Le caratteristiche della poesia di Franco Fortini (il tono secco e preciso, l’apparente limpidezza logico-realistica, le punte acuminate e i momenti di abbandono,
“una poesia orgogliosa ma ‘in minore’, tanto decisa e perentoria nelle asserzioni e definizioni, quanto insicura della sua essenza e consistenza, fatta per durare e ostentatamente ‘provvisoria’” - Elio Gioanola, in
Poesia Italiana del Novecento, Librex) hanno indirizzato la composizione di questo pezzo verso un’analoga ricerca di chiarezza e di nettezza di segno: riduzione dei mezzi compositivi e parallelo sviluppo del lavoro di derivazione-variazione, precisa definizione formale, contrapposizione tagliente di situazioni diverse, dualismi inconciliabili.
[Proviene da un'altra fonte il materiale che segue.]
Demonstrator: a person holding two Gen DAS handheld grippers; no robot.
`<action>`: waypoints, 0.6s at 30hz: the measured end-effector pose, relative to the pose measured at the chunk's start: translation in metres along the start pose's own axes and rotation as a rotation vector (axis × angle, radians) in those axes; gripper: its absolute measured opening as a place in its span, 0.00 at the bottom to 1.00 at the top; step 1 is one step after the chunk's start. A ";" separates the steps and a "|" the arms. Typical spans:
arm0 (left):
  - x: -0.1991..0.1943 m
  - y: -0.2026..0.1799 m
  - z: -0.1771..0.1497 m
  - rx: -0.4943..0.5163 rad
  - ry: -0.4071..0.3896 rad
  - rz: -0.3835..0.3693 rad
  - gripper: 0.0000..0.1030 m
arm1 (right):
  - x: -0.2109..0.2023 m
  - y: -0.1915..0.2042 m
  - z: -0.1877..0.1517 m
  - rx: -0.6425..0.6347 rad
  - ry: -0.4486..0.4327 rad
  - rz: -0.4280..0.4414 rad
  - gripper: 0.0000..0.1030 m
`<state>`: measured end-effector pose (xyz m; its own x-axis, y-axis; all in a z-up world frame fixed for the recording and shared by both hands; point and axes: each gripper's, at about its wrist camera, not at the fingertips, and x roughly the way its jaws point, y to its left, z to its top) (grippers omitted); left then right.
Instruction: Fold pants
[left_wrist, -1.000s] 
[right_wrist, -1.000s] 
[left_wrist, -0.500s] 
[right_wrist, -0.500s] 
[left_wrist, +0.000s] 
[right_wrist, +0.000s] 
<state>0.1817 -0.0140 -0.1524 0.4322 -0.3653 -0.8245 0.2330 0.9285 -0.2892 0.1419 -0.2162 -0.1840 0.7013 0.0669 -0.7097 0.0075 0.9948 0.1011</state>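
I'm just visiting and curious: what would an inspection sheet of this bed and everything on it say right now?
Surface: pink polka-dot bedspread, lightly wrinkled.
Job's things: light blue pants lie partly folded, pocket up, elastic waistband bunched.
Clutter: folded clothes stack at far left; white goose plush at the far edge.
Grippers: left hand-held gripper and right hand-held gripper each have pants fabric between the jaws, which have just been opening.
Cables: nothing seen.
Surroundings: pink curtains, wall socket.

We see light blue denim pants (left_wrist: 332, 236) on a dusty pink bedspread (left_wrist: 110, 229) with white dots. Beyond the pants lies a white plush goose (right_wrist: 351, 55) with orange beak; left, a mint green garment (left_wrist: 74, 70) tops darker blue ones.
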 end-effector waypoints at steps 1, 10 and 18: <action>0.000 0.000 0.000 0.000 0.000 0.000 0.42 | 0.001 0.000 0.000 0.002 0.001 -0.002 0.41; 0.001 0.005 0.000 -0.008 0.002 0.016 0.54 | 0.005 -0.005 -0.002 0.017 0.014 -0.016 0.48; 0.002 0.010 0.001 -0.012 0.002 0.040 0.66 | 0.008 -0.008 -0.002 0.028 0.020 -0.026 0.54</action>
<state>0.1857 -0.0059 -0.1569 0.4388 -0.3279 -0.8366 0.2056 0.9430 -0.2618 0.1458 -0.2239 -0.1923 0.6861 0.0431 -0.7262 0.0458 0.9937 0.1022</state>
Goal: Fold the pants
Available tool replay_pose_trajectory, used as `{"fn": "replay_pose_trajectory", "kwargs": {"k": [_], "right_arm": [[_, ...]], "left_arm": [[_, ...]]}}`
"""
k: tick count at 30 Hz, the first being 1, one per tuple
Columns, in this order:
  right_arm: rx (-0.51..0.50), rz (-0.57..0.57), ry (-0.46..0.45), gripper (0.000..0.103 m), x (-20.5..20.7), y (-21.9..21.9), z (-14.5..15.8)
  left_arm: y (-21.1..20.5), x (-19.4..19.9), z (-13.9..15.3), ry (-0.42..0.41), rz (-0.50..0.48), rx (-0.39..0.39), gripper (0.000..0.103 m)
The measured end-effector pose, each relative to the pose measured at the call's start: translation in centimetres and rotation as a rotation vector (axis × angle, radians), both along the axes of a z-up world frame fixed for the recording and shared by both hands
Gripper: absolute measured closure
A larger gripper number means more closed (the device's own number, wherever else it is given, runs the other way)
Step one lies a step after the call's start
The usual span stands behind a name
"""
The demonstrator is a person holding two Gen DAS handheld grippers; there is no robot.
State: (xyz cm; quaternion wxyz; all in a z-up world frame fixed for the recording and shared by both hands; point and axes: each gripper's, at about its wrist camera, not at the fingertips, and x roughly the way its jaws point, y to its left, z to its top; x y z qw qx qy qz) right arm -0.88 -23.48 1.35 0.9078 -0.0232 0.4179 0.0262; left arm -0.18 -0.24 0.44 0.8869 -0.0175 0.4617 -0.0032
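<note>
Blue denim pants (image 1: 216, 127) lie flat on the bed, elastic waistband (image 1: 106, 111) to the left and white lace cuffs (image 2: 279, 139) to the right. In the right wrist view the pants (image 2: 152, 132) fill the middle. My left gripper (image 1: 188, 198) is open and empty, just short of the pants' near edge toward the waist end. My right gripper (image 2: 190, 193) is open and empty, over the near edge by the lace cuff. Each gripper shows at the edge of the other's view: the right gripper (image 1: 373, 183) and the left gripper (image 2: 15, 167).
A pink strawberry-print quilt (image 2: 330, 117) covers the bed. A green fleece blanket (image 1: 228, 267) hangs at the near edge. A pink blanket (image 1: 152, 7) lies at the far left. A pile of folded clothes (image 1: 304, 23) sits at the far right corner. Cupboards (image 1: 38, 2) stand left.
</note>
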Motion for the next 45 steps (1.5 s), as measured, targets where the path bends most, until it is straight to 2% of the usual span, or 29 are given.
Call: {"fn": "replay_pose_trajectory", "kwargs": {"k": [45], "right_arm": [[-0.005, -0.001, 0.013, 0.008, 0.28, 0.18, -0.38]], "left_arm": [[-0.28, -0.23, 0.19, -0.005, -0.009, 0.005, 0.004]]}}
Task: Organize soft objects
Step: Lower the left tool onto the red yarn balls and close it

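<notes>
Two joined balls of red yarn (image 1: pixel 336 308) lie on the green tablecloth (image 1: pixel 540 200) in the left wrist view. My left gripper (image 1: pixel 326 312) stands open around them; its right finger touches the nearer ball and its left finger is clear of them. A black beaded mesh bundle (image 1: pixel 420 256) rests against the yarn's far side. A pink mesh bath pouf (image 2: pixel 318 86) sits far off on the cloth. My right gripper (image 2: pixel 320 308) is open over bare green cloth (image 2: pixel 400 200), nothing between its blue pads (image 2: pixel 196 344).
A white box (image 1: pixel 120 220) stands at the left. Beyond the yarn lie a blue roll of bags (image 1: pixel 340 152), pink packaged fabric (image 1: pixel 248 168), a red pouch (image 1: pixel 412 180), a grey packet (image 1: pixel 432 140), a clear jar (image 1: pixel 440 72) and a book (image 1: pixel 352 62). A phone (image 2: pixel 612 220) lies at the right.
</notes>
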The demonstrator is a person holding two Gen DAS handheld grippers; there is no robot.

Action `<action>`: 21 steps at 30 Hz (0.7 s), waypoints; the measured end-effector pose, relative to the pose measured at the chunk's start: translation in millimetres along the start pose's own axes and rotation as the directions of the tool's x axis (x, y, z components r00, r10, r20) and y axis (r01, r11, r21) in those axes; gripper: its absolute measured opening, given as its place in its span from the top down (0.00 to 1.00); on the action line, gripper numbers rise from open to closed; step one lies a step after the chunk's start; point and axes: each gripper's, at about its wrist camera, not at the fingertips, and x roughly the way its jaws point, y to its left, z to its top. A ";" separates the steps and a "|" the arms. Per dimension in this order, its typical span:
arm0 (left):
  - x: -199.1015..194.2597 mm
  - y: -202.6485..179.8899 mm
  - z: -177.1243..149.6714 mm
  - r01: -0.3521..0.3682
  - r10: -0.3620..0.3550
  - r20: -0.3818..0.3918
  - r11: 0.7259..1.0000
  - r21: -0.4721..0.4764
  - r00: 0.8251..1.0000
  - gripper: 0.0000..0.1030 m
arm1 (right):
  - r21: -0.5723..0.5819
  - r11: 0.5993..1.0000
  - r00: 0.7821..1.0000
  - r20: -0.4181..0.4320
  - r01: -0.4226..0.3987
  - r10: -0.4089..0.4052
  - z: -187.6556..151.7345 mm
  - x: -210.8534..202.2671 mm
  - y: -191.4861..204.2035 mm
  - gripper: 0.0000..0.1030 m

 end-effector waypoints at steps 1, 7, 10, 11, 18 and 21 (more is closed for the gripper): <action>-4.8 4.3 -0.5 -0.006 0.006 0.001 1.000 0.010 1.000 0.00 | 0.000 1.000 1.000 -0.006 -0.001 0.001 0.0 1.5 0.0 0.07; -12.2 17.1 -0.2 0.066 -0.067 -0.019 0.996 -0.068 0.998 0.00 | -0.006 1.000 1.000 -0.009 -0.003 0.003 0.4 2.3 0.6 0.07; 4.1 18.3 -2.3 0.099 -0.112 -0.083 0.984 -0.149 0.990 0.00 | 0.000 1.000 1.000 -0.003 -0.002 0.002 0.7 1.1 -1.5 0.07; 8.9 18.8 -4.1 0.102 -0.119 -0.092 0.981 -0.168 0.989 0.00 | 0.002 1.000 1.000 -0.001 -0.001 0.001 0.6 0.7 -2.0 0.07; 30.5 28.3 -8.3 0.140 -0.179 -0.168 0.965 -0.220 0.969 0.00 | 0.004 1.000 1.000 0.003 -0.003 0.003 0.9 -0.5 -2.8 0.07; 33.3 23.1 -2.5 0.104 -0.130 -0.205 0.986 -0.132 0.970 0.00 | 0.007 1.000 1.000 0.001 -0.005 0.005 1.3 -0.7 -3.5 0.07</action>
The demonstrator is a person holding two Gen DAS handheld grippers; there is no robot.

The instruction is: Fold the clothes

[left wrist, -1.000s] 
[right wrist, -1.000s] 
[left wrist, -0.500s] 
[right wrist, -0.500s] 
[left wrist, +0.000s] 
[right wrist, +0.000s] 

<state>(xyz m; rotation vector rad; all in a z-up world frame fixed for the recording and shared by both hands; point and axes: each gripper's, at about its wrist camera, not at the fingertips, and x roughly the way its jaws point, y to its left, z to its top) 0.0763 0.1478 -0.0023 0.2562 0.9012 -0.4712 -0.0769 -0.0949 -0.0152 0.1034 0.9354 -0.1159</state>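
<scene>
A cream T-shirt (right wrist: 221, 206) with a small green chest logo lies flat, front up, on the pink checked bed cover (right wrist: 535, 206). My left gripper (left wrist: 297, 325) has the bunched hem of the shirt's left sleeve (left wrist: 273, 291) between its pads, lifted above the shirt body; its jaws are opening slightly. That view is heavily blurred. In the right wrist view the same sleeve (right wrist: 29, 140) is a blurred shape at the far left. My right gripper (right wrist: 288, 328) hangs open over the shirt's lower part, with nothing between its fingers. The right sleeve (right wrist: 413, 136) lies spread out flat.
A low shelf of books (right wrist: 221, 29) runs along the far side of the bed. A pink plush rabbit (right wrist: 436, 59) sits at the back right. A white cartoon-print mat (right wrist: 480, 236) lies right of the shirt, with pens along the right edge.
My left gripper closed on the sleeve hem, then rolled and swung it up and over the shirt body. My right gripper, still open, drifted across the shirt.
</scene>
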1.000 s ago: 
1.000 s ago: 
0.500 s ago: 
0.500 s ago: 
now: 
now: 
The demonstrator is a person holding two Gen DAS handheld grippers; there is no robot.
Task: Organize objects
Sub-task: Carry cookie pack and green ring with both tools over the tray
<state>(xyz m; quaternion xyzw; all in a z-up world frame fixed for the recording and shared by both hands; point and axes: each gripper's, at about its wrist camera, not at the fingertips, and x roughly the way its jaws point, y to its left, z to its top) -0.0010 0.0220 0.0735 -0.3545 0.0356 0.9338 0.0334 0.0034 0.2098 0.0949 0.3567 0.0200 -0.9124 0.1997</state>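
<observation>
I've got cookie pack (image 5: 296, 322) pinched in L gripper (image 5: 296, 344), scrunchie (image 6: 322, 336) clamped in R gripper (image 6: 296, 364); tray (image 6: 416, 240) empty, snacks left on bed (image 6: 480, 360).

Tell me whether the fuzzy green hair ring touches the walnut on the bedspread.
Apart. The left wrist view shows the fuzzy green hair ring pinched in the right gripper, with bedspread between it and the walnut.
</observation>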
Sezioni di movimento (disegni ripetitivi complementari affidati a due o più strumenti, - come “bicordi pulsanti” -, polifonie di disegni ripetitivi “complementari”, vorticare-vibrare attorno a posizioni fisse) si presentano alternate a situazioni di quiete, sospensione, rarefazione o a congelate, lente scansioni, molto articolate dal punto di vista timbrico. La voce, spoglia di melismi, utilizza quasi sempre emissioni vicine al parlato (
poco timbro, quasi afono, come sussurrando, tornando al canto): affiorare della parola che gli strumenti si incaricano di sonorizzare, colorandola timbricamente e articolandola in disegni, esplicitandone le potenzialità musicali intrinseche. Da qui il titolo
Un recitativo, suggerito inoltre dal riferimento musicale del titolo fortiniano “Otto recitativi” dato al gruppo di poesie che comprende questa che ho messo in musica.